Personal information
- Nationality: East German
- Born: 7 July 1959 (age 66) East Berlin, East Germany
- Height: 1.80 m (5 ft 11 in)
- Weight: 68 kg (150 lb)
- Spouse: Lutz Wanja

Sport
- Sport: Swimming
- Strokes: Freestyle
- Club: SC Dynamo Berlin

Medal record
Women's swimming
Representing East Germany
Olympic Games
| Gold medal – first place | 1980 Moscow | 100 m freestyle |
| Gold medal – first place | 1980 Moscow | 200 m freestyle |
| Gold medal – first place | 1980 Moscow | 4×100 m freestyle |
World Championships
| Gold medal – first place | 1975 Cali | 4×100 m freestyle |
| Gold medal – first place | 1978 Berlin | 100 m freestyle |
| Silver medal – second place | 1978 Berlin | 200 m freestyle |
| Silver medal – second place | 1978 Berlin | 4×100 m freestyle |
| Silver medal – second place | 1978 Berlin | 4×100 m medley |
European Championships
| Gold medal – first place | 1977 Jönköping | 100 m freestyle |
| Gold medal – first place | 1977 Jönköping | 4×100 m freestyle |
| Gold medal – first place | 1977 Jönköping | 4×100 m medley |
| Silver medal – second place | 1977 Jönköping | 200 m freestyle |
| Bronze medal – third place | 1977 Jönköping | 400 m freestyle |

= Barbara Krause =

East German swimmer (born 1959)

Barbara Krause (later Wanja, born on 7 July 1959 in East Berlin) is a former freestyle swimmer from East Germany. She was a three-time Olympic gold medalist and eight-time world record holder. At the 1980 Summer Olympics in Moscow, Krause won gold medals in the 100 m and 200 m freestyle and in the 4×100 m freestyle relay.

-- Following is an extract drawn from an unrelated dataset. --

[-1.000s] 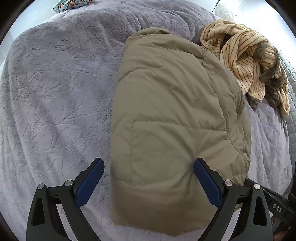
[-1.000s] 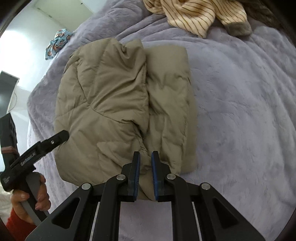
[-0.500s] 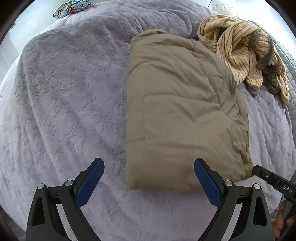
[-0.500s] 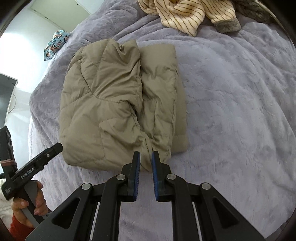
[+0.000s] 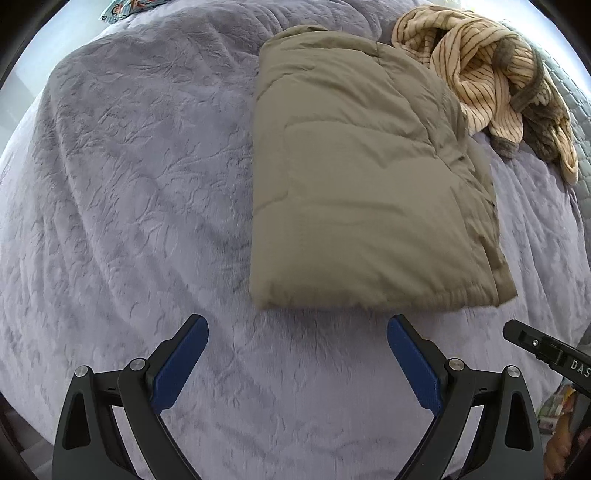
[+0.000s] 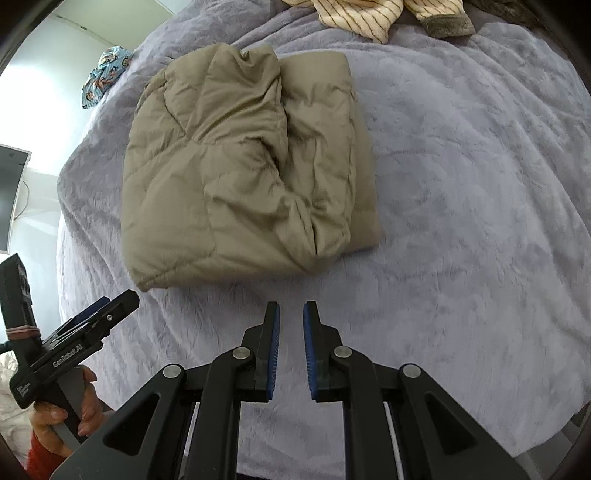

Her husband, Lutz Wanja, is also a retired German Olympic swimmer.

==East German doping==

Krause, like many of the East German athletes of that time, was doped by her coaches under instruction from the Stasi. At the time of the 1976 Summer Olympics in Montreal Krause was forced off the East German swimming team because "team doctors had miscalculated her dose of drugs and worried she might test positive at the Games".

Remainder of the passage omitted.